## The problem
Restate all entries exactly.

## Input data
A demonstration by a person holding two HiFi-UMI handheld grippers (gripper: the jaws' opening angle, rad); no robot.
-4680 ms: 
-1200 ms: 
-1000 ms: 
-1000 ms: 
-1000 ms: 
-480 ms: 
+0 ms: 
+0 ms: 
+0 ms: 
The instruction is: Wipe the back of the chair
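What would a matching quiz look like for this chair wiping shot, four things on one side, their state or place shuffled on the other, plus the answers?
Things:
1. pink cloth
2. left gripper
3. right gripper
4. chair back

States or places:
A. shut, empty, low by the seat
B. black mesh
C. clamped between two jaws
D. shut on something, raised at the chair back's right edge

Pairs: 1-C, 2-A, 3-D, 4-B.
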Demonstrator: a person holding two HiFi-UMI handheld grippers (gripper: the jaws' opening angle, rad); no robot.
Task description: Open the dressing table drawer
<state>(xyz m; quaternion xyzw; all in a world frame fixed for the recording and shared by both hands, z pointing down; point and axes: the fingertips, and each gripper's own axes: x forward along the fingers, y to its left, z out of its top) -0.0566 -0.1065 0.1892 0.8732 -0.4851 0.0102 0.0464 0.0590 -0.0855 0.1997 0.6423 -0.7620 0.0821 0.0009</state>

## Result of this exercise
A demonstration by a person holding two HiFi-UMI handheld grippers (gripper: the jaws' opening angle, rad); no robot.
-4680 ms: 
-1200 ms: 
-1000 ms: 
-1000 ms: 
-1000 ms: 
-480 ms: 
+0 ms: 
+0 ms: 
+0 ms: 
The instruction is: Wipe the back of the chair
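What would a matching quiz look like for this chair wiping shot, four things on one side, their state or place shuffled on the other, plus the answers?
Things:
1. pink cloth
2. left gripper
3. right gripper
4. chair back

States or places:
A. shut, empty, low by the seat
B. black mesh
C. clamped between two jaws
D. shut on something, raised at the chair back's right edge

Pairs: 1-C, 2-A, 3-D, 4-B.
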Demonstrator: a person holding two HiFi-UMI handheld grippers (gripper: the jaws' opening angle, rad); no robot.
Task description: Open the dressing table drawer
<state>(xyz m; quaternion xyzw; all in a world frame fixed for the recording and shared by both hands, z pointing down; point and axes: the fingertips, and each gripper's own axes: x forward along the fingers, y to its left, z out of its top) -0.0566 -0.1065 0.1892 0.8732 -0.4851 0.0102 0.0464 0.0590 -0.0855 0.1997 0.6423 -0.7620 0.0821 0.0009</state>

Work on the answer has been completed.